CG Wooly Mammoth for me


----------



## bero1306 (Jan 24, 2011)

Yellow Uber Towel is simply the best.


----------



## Will_G (Jan 23, 2012)

The guys at Polished Bliss have went a step further and got the gsm's of their towels on their spec pages. I bought the PB luxury towel but they do a microfiber madness towel that is even thicker


----------



## Naddy37 (Oct 27, 2005)

AG silicone water blade, safe, quick and easy. Any droplets left, just wipe with an MF.


----------



## Yozza (Apr 5, 2011)

At moment im using an Asda Microfibre drying towel with good results


----------



## traplin (Feb 22, 2012)

iIve got one of these big thick mf towels but been told you are meant to place the towel on the car and then pat / dab rather than wipe. Well I've tried this but it doesn't really dry the car properly so I'm back to wiping. Am I missing something or is everybody wiping as well?


----------



## DMH-01 (Mar 29, 2011)

CG Wooly Mammoth or the Uber Premium towel for me :thumb:


----------



## phil_m_rob (May 8, 2011)

traplin said:


> iIve got one of these big thick mf towels but been told you are meant to place the towel on the car and then pat / dab rather than wipe. Well I've tried this but it doesn't really dry the car properly so I'm back to wiping. Am I missing something or is everybody wiping as well?


When you have an LSP on the paintwork, the water beads. When it beads the MF soaks it up far more effectively than if there's no protection on the car.


----------



## nick3814 (Dec 31, 2010)

traplin said:


> iIve got one of these big thick mf towels but been told you are meant to place the towel on the car and then pat / dab rather than wipe. Well I've tried this but it doesn't really dry the car properly so I'm back to wiping.
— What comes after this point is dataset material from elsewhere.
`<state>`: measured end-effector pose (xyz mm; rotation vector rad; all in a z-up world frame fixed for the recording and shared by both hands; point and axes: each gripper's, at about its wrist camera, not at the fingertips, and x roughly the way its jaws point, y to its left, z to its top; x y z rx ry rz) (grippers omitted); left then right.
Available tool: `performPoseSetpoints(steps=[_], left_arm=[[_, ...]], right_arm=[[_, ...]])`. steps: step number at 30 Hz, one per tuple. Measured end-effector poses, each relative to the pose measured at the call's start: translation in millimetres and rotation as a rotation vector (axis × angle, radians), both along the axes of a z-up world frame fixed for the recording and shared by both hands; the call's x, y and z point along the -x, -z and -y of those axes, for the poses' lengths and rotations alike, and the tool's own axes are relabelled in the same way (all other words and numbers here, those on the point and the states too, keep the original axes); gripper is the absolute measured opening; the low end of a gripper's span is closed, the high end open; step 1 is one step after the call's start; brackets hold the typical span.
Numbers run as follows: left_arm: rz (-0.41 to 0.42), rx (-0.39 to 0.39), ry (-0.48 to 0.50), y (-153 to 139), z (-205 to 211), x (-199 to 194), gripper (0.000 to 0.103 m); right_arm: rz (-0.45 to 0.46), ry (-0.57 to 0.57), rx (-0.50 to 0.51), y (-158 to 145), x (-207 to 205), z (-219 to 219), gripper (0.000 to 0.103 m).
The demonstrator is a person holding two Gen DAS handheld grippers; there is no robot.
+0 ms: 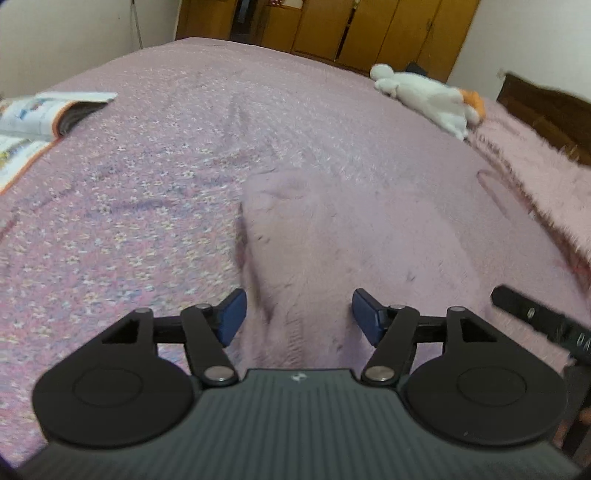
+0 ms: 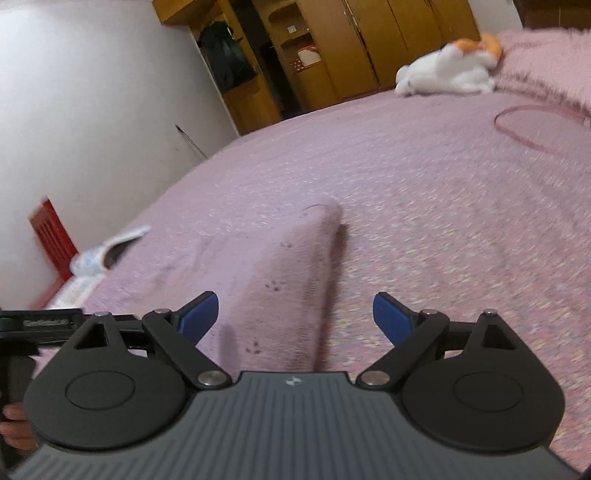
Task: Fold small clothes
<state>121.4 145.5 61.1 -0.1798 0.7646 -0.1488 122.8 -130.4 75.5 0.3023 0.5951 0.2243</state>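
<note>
A small pale pink garment (image 1: pixel 332 236) with tiny dark prints lies flat on the pink flowered bedspread (image 1: pixel 147 166). My left gripper (image 1: pixel 299 314) is open and empty, its blue pads just above the garment's near edge. In the right wrist view the same garment (image 2: pixel 288 273) runs away from me as a long strip. My right gripper (image 2: pixel 295 317) is open and empty over its near end. The right gripper's black body (image 1: pixel 539 321) shows at the right edge of the left wrist view.
An open magazine (image 1: pixel 40 118) lies at the bed's left edge. A white and orange plush toy (image 1: pixel 428 96) lies at the far right, next to a fluffy pink blanket (image 1: pixel 546 184). A red cord loop (image 2: pixel 524 125) lies on the bed. Wooden wardrobes (image 1: pixel 369 26) stand behind.
</note>
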Motion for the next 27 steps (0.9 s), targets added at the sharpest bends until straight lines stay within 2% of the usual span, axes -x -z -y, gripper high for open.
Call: performPoseSetpoints(steps=[3,4,6,9,11,13,16,18,20,24,27], left_arm=[[0.004,-0.090,-0.027,8,-3,3,0.068],[0.009,-0.118,-0.040,11,-6,4,0.073],[0.014,-0.111,-0.053,16,-14,4,0.078],[-0.003,-0.060,-0.063,18,-22,4,0.078],[-0.013,-0.014,-0.066,17,-27,3,0.077],[-0.027,0.072,-0.069,15,-34,1,0.075],[-0.049,0.200,-0.087,15,-43,-5,0.075],[-0.069,0.256,-0.091,16,-44,-11,0.075],[-0.101,0.274,-0.073,19,-42,-19,0.075],[-0.137,0.295,-0.027,29,-34,-30,0.075],[-0.154,0.379,-0.004,39,-34,-37,0.075]], right_arm=[[-0.015,-0.076,0.030,7,-1,-13,0.092],[-0.029,-0.114,0.024,10,-2,-19,0.091],[-0.063,-0.196,0.000,17,-4,-32,0.091],[-0.039,-0.209,0.041,18,0,-43,0.092],[-0.052,-0.216,0.013,15,-3,-37,0.092],[-0.068,-0.208,-0.053,11,-6,-22,0.092],[-0.089,-0.180,-0.209,7,-11,6,0.095],[-0.126,-0.155,-0.326,7,-22,27,0.098],[-0.173,-0.139,-0.411,15,-35,41,0.098],[-0.257,-0.142,-0.438,37,-62,43,0.098],[-0.308,-0.161,-0.482,59,-72,34,0.098]])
Am I missing something or is everybody wiping as well?


I'm the same mate, patting doesn't seem too successful. I lie the towel on the car and pull it across (bonnet/roof) with little/no weight on the towel and I find it absorbs the water better.

The trick is to have as little water left on car as possible, use an open ended hose instead of spraying the car, most of the water sheets off leaving very little to mop up.


----------



## cubed (Feb 25, 2012)

thanks for the replies. i'll see if i can get a wooly mammoth towel then, it seems quite good on the youtube videos.

are those autoglym water blades really that safe?


----------



## Rodriguez (Apr 5, 2011)

cubed said:


> thanks for the replies. i'll see if i can get a wooly mammoth towel then, it seems quite good on the youtube videos.
> 
> are those autoglym water blades really that safe?


I don't recommend the water blades. They may scratch the surface.


----------



## traplin (Feb 22, 2012)

phil_m_rob said:


> When you have an LSP on the paintwork, the water beads. When it beads the MF soaks it up far more effectively than if there's no protection on the car.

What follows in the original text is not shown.